One of the key components of the Brazilian Program for the Control of Visceral Leishmaniasis (PCLV) is the euthanasia of Leishmania-infected canine reservoirs, the detection of which depends on a screening procedure involving a Dual Path Platform® (DPP) immunoassay and a confirmatory enzyme-linked immunosorbent assay (ELISA). The aims of the present study were to evaluate the reliability of these techniques in a region of recent transmission of canine VL, to follow up the seroconversion 3 to 4 months after the initial diagnosis of DPP reactive but ELISA indeterminate or non-reactive dogs, and to identify the species of Leishmania in circulation in the area. Each animal was submitted to DPP under field conditions, performed by municipal health workers using peripheral blood (DPP-field), to DPP under laboratory conditions using serum (DPP-lab) and to ELISA using serum. The agreements between the tests were determined using McNemar's χ2 test, Cohen’s kappa coefficient (k) at the 95% confidence interval and prevalence-adjusted bias-adjusted kappa (PABAK). Of the 1130 dogs examined, 74.2% were non-reactive in all three tests applied. Based on the PCLV positive-infection criterion, seroprevalence was 8.9% (101/1130) with 83.2% (84/101) of infected animals showing reactivity in all three tests while 7.8% (8/101) were reactive in DPP-field and ELISA and 8.9% (9/101) in DPP-lab and ELISA. The proportions of disagreements were substantial in all comparisons. Inter-rater reliability between DPP-field and ELISA (k = 0.55; PABAK = 0.78) and DPP-lab and ELISA (k = 0.59; PABAK = 0.81) were considered moderate, while that between DPP-field and DPP-lab (k = 0.61; PABAK = 0.79) was classified as marginally good. The proportion of seroconversions in DPP reactive animals that were initially ELISA indeterminate was significantly higher than in those that were DPP reactive but initially ELISA non-reactive. Restriction fragment length polymorphism analysis revealed the presence of Leishmania infantum, the etiologic agent of VL, in bone marrow samples from VL-infected animals. Our data showed that the techniques and protocols currently employed in the PCLV screening approach are not entirely reliable. Further consideration should be given to monitoring dogs with undetermined results in ELISA and a better training should be provided for health workers responsible for performing DPP tests applied under field conditions.

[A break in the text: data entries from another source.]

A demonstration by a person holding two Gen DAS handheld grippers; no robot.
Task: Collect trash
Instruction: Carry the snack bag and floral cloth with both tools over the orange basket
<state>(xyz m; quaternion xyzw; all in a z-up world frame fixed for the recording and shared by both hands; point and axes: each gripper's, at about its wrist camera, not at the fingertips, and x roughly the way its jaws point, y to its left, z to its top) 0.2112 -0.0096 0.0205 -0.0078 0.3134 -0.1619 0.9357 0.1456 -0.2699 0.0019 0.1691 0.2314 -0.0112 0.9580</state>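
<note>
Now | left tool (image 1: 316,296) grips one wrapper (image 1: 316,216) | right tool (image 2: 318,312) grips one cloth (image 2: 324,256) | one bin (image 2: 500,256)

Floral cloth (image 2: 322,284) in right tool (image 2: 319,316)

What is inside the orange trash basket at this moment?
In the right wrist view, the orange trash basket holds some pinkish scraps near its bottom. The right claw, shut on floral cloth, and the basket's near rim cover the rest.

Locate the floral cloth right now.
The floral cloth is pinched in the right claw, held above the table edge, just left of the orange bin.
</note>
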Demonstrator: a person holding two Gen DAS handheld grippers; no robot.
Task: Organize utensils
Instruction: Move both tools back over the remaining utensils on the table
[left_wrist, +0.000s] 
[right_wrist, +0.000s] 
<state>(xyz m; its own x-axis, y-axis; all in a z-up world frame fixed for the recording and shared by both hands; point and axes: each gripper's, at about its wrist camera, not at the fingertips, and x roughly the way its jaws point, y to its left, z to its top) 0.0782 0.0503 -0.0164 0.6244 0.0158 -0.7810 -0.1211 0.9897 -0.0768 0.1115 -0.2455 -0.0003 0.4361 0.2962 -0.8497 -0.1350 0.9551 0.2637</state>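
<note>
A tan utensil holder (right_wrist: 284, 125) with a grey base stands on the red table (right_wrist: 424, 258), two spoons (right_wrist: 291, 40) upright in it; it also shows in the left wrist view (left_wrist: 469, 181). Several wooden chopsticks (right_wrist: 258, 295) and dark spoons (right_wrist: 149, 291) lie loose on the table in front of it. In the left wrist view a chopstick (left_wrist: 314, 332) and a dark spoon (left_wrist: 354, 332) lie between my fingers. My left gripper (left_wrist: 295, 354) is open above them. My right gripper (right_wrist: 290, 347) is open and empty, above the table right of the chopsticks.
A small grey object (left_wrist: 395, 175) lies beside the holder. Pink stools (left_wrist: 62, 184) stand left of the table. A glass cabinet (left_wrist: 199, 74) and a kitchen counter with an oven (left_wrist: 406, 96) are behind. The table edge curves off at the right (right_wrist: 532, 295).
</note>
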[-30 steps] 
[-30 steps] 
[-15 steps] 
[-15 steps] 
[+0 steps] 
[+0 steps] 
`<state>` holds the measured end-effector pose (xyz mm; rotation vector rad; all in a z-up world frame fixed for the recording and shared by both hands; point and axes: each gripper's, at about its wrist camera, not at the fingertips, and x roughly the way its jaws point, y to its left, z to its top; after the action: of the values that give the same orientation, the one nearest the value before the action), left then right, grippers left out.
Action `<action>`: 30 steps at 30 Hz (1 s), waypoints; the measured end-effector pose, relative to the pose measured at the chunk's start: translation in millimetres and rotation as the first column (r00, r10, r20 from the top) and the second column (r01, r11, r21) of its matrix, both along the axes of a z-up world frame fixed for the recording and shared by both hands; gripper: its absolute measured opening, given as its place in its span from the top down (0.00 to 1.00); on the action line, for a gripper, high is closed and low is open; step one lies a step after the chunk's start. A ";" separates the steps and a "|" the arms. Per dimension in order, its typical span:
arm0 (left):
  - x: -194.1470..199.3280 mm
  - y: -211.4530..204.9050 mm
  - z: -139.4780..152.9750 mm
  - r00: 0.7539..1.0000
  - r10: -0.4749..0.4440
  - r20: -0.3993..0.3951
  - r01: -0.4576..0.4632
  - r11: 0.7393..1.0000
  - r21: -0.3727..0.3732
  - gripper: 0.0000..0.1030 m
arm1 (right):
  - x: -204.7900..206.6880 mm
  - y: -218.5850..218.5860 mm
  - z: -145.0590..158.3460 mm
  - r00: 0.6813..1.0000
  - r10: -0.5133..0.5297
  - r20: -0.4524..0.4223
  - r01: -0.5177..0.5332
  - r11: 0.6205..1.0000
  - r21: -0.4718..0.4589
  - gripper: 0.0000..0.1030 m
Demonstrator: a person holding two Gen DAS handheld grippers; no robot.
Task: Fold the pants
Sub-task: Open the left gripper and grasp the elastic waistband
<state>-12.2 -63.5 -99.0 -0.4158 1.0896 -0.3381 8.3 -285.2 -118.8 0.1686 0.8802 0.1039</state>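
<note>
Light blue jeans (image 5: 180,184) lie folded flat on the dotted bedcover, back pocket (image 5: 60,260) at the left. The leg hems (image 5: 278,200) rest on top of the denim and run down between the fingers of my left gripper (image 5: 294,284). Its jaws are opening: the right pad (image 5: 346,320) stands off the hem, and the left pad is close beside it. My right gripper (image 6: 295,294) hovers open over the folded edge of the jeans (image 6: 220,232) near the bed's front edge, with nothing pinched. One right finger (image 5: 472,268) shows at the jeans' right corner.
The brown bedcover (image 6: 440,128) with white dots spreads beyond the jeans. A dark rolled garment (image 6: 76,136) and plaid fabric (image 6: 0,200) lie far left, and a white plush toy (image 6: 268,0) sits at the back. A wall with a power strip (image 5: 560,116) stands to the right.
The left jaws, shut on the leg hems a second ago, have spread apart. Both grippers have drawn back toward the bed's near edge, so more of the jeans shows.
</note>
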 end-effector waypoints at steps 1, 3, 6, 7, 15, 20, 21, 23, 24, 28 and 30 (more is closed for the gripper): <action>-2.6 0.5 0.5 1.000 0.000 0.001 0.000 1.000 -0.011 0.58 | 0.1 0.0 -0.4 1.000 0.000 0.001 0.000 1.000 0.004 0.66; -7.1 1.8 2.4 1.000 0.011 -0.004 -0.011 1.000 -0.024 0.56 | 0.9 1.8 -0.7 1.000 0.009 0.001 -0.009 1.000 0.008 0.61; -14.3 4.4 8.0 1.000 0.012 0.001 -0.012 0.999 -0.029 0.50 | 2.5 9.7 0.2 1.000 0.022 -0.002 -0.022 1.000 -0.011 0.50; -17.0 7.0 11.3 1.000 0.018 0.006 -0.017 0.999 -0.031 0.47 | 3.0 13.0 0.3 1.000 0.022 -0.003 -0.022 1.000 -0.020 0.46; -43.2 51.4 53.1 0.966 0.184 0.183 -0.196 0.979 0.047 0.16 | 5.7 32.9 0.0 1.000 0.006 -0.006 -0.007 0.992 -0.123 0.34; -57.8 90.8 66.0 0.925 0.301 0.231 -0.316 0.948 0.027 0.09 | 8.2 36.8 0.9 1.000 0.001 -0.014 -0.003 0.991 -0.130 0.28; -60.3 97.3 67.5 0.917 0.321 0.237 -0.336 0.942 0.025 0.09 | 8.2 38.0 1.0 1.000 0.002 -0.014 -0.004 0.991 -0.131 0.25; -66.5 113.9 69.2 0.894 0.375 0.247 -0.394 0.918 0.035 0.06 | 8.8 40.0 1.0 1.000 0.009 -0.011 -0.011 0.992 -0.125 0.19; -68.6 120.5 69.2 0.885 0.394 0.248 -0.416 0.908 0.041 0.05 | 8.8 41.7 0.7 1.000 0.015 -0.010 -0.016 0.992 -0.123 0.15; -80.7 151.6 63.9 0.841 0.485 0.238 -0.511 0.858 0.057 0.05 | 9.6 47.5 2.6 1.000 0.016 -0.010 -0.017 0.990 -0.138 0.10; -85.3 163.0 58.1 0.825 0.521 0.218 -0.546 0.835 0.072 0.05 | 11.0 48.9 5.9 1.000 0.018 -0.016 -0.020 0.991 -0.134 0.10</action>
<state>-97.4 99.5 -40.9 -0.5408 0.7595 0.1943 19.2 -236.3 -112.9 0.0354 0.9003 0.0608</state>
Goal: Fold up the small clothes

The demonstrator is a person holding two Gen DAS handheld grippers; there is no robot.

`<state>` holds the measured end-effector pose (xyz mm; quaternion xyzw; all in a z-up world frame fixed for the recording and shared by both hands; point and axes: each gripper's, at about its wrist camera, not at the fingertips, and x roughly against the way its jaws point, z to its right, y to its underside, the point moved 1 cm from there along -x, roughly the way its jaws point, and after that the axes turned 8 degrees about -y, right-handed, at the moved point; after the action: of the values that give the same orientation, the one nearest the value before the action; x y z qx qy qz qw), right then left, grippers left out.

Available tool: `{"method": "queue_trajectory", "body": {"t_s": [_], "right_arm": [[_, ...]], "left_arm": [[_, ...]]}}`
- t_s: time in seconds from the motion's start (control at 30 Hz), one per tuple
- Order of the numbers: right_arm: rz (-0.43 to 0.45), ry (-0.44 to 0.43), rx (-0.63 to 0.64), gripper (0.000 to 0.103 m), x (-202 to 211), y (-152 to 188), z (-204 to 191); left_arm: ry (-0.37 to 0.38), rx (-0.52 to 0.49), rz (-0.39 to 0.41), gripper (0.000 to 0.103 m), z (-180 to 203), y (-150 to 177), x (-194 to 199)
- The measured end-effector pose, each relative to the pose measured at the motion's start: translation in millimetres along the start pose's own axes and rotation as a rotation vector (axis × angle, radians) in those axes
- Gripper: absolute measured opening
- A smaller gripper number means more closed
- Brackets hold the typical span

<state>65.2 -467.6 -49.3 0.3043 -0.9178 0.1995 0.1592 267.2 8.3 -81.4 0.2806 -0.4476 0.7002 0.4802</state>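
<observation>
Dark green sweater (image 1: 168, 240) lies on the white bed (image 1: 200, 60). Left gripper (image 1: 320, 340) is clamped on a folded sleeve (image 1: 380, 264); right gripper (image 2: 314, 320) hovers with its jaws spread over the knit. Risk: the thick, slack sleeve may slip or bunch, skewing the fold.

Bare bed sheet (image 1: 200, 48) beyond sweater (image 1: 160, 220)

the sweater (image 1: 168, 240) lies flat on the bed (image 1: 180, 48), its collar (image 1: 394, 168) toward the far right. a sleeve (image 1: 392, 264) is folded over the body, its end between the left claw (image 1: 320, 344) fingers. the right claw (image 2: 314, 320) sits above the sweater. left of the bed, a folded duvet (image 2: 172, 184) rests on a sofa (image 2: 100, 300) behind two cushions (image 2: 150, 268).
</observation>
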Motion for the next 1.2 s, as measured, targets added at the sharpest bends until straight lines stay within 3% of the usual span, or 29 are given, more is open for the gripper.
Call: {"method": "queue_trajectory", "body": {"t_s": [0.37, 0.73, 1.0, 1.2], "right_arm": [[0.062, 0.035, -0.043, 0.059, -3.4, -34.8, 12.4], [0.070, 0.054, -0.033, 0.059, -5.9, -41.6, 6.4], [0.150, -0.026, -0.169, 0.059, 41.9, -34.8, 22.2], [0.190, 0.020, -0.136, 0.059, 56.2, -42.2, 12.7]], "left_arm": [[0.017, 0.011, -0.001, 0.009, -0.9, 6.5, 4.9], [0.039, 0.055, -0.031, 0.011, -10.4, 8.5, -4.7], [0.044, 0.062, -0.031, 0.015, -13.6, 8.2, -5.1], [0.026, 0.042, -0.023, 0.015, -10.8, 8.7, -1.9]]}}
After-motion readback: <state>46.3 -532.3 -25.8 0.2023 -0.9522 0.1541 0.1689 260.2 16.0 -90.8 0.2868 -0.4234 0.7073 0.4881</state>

巴西内脏利什曼病控制计划（Brazilian Program for the Control of Visceral Leishmaniasis, PCLV）的核心举措之一，是对感染利什曼原虫的犬类储存宿主实施安乐死；该类宿主的检测需依托联合筛查流程，即采用双路径平台®（Dual Path Platform®, DPP）免疫分析法，辅以验证用酶联免疫吸附试验（enzyme-linked immunosorbent assay, ELISA）。本研究的研究目的包括：评估上述两种检测技术在近期暴发犬内脏利什曼病（canine Visceral Leishmaniasis, VL）的区域内的可靠性；对初始DPP反应呈阳性但ELISA结果不确定或呈阴性的犬只，在确诊后3至4个月开展血清转换情况的追踪随访；明确该区域流行的利什曼原虫菌种。所有受试犬只均接受三类检测：由市政卫生工作人员使用外周血在野外条件下开展的DPP检测（简称DPP-野外组）、使用血清在实验室条件下开展的DPP检测（简称DPP-实验室组），以及血清ELISA检测。检测间的一致性采用麦克尼马尔χ²检验、95%置信区间下的科恩kappa系数（k）以及患病率校正偏倚校正kappa值（PABAK）进行评估。本次研究共纳入1130只受试犬，其中74.2%的犬只在三项检测中均呈阴性反应。依据PCLV的阳性感染判定标准，本次研究的血清阳性率为8.9%（101/1130）；其中83.2%（84/101）的感染犬只在三项检测中均呈阳性反应，7.8%（8/101）的感染犬只仅DPP-野外组与ELISA呈阳性，8.9%（9/101）的感染犬只仅DPP-实验室组与ELISA呈阳性。所有检测对比组的不一致比例均较高。DPP-野外组与ELISA（k=0.55；PABAK=0.78）、DPP-实验室组与ELISA（k=0.59；PABAK=0.81）的组间信度被评定为中等水平；而DPP-野外组与DPP-实验室组的组间信度（k=0.61；PABAK=0.79）则被归类为轻度良好。初始ELISA结果不确定的DPP反应阳性犬只，其血清转换率显著高于初始ELISA结果呈阴性的DPP反应阳性犬只。限制性片段长度多态性分析显示，内脏利什曼病的病原体——婴儿利什曼原虫（Leishmania infantum）存在于感染内脏利什曼病的犬只骨髓样本中。本研究数据表明，当前PCLV筛查流程所采用的技术与方案并非完全可靠。未来应进一步关注对ELISA结果不确定的犬只的监测工作，并为负责开展野外DPP检测的卫生工作人员提供更完善的培训。